Aujourd’hui, la tendance a changé. La communauté catholique au Maroc compterait environ 20.000 chrétiens. Ce nouveau souffle a notamment été impulsé par les conventions passées entre l’État marocain et les États d’Afrique subsaharienne, et à la position que le Maroc souhaite occuper au sein de l’Union africaine. “Grâce à cette politique très censée du Maroc, de nombreux étudiants subsahariens sont venus s’installer au royaume et, parmi eux, on retrouve des catholiques”, souligne l’archevêque de Rabat. 

“Nos églises ont rajeuni. Je dis que l’on y retrouve plus de jeunes que de personnes âgées, plus de noirs que de blancs, voilà les caractéristiques de nos communautés chrétiennes aujourd’hui”, ajoute-t-il. Des propos confirmés par Daniel Nourissat, chargé de communication de l’archidiocèse de Rabat. “Je n’ai jamais eu d’églises aussi pleines et aussi jeunes, depuis 40 ans que je suis prêtre.

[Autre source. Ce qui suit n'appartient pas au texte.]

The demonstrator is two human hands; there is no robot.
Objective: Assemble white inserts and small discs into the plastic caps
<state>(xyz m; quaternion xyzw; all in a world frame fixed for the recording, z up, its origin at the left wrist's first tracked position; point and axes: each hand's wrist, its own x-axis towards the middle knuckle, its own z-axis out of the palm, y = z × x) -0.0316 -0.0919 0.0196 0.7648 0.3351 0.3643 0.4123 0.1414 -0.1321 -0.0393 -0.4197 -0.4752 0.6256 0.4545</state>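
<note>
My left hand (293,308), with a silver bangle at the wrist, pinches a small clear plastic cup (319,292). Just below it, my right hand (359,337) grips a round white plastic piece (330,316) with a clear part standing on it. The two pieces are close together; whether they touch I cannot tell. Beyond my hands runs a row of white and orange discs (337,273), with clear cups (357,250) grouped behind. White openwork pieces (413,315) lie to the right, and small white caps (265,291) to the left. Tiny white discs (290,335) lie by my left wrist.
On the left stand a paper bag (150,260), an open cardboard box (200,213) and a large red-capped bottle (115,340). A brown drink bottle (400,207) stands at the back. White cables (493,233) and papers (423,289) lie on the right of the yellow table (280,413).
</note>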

Et plus de 50% de ceux qui fréquentent nos églises le dimanche viennent d’Afrique subsaharienne”, assure-t-il.

Concernant les Marocains convertis au christianisme, l’archevêque de Rabat n’en a, pour sa part, jamais rencontrés. “La plupart ont été baptisés à l’étranger et sont venus ensuite chez nous. Mais il est vrai que c’est une difficulté pour eux, parfois, de vivre leur foi. Nous voudrions que cela devienne une chose totalement naturelle, pour le bien du peuple marocain”, a-t-il affirmé. 

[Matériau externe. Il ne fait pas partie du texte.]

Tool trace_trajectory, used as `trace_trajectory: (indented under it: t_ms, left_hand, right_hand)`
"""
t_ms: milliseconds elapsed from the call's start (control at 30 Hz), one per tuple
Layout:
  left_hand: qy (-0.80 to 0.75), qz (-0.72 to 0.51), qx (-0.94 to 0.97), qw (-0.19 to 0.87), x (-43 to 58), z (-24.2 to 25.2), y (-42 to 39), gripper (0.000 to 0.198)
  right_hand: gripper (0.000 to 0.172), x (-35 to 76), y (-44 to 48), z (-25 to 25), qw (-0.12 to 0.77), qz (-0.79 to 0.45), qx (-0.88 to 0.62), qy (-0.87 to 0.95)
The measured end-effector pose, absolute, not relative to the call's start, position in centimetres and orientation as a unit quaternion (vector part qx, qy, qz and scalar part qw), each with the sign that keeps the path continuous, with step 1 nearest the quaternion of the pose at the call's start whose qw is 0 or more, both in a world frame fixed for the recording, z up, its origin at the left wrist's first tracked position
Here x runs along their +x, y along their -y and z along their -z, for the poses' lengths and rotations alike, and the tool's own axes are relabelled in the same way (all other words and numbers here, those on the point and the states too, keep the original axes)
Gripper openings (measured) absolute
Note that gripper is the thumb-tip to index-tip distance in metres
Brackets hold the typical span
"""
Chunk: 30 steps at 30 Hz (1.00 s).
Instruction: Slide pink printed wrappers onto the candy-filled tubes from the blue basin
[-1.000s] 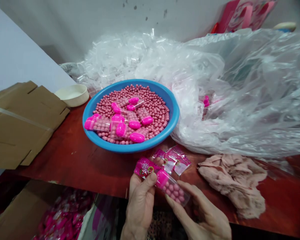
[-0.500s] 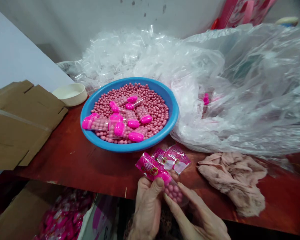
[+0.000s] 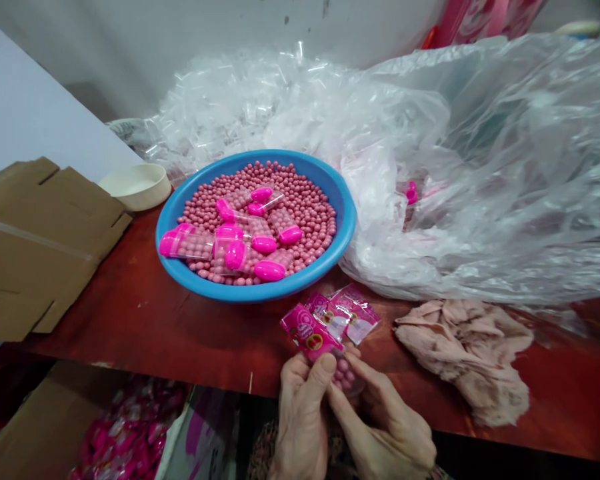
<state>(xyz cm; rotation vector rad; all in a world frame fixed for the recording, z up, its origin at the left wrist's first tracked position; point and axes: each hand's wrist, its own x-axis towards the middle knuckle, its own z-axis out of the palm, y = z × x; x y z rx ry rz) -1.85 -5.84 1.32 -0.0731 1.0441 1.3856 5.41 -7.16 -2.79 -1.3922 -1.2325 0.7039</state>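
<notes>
In front of me I hold a small clear container of pink balls [image 3: 344, 377], with a pink printed plastic sleeve [image 3: 307, 331] over its far end. My left hand [image 3: 305, 407] is closed around the sleeve end, thumb on top. My right hand [image 3: 383, 413] pinches the ball-filled end between thumb and fingers. More flat printed sleeves [image 3: 357, 313] lie on the table just beyond my fingers. Farther off, a blue basin [image 3: 253, 292] full of loose pink balls bears several filled containers with bright pink caps [image 3: 270, 270].
Crumpled clear plastic bags [image 3: 505, 200] and a heap of clear empty containers [image 3: 240, 93] line the wall. A beige cloth [image 3: 473, 353] lies on the red table [image 3: 195, 347]. At left are a cardboard box [image 3: 45, 247] and white bowl [image 3: 140, 190]; below, pink packets [image 3: 123, 433] fill a carton.
Both hands have drawn closer together around the container. The pink cap is now covered by the sleeve and my left thumb. The view has shifted slightly.
</notes>
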Motion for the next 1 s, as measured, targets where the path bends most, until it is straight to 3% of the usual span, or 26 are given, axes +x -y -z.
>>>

“Nous sommes, en tant que chrétiens catholiques, très remerciants du fait de jouir d’une liberté de culte pleine. Mais nous serions contents si le peuple marocain pouvait jouir de toutes les libertés, dont la liberté de conscience et la liberté religieuse. Et cela non pas pour en tirer profit de notre côté mais parce que c’est beau quand tous les Hommes du monde jouissent de leurs droits. La visite du pape peut avoir des retombées sur ce point mais ce n’est pas quelque chose que nous, les chrétiens du Maroc qui sommes toujours étrangers, nous devons demander. C’est la société qui doit faire le travail de revendiquer le droit à la liberté de conscience et la liberté religieuse”.

Un peu d’histoire...

“En 1984, Sa Majesté le Roi Hassan II, rappelant l’esprit d’entente fraternelle ayant toujours marqué les rapports entre chrétiens et musulmans au Maroc, donne par Dahir royal (disposition ayant force législative), un statut à l’Église catholique du Maroc, ainsi assurée de pouvoir exercer publiquement et librement sa mission spirituelle, et d’assurer ses activités propres — telles que le culte, le magistère, la juridiction interne, la bienfaisance, l’enseignement religieux et l’assistance aux prisonniers —, en faveur de ses fidèles, assurant à chacun la liberté de croire et de vivre sa foi dans une société soucieuse de coexistence et de collaboration” - Archidiocèse de Rabat.